O pré-candidato do PDT busca ainda apoio no PSB, que ficou sem pré-candidato à Presidência após a desistência, na terça-feira, 8, do ex-ministro do Supremo Tribunal Federal Joaquim Barbosa.

Até então, Ciro era, para analistas como a diretora executiva do Ibope Inteligência, Márcia Cavallari, um dos principais candidatos prejudicados pelo entrada de Barbosa na campanha. Agora, em tese, ele deve estar entre os que mais vão se beneficiar com a saída.

As dificuldades de seus concorrentes também estariam impulsionando as articulações em torno do pedetista. O PP passou a negociar aliança com Ciro diante do fraco desempenho nas pesquisas de intenção de voto do presidente da Câmara, Rodrigo Maia (DEM-RJ), com quem o partido tem compromisso de apoio. O parlamentar fluminense não passou de 1% nos levantamentos até agora. Integrantes da direção do partido até já comunicaram a articulação a Maia e ao presidente do DEM e prefeito de Salvador ACM Neto.

Ciro Nogueira admitiu conversas com os irmãos Gomes sobre possível apoio ao ex-ministro. “Político é bicho para conversar, né? Temos uma relação muito boa com eles.” O presidente nacional do PP afirmou, porém, que a legenda só deve tomar uma decisão em julho. “Não descartamos nada. Estamos esperando também definição do Rodrigo, com quem temos compromisso.”

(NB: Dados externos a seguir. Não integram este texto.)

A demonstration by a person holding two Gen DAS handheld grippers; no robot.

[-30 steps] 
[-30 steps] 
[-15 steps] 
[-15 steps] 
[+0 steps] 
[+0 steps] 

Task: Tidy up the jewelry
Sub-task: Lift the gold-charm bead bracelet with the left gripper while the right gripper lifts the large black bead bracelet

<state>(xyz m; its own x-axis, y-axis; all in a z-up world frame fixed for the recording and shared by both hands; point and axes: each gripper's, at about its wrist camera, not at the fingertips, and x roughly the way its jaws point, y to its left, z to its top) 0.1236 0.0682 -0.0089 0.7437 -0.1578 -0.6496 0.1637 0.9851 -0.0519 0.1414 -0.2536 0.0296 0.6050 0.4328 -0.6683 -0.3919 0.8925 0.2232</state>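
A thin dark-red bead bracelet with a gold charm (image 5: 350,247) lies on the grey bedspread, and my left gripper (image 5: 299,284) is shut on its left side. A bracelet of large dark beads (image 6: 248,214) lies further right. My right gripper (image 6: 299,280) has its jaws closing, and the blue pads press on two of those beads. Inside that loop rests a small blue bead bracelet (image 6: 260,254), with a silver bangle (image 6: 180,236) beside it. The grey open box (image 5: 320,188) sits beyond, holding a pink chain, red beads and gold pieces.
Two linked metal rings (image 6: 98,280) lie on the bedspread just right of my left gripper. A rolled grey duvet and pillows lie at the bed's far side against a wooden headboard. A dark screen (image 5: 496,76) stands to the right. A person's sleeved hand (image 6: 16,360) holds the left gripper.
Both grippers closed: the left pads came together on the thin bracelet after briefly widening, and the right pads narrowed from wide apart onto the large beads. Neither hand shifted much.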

A avaliação no PP é de que Ciro Gomes está nesta campanha com discurso de centro, campo político que a sigla julga ser mais próximo de sua visão. Além disso, para o partido, o pedetista pode ser um bom cabo eleitoral no Nordeste, região da maioria dos integrantes da cúpula da legenda. Apesar de ter nascido em Pindamonhangaba (SP), o ex-governador se mudou ainda pequeno para o Ceará, onde fez carreira na política.

DEM

Integrantes do PP tentam ainda convencer o DEM a apoiar Ciro. Um integrante da cúpula do partido de Maia disse que a hipótese já passou a ser considerada, mas ainda não houve articulação concreta. A avaliação é de que a aliança tem grande chance de acontecer, caso o cenário eleitoral se afunile para a disputa entre Ciro Gomes e o deputado Jair Bolsonaro (PSL-RJ), considerado de extrema-direita. Por enquanto, a cúpula do DEM mantém discurso de que a pré-candidatura de Maia continua. As informações são do jornal O Estado de S. Paulo.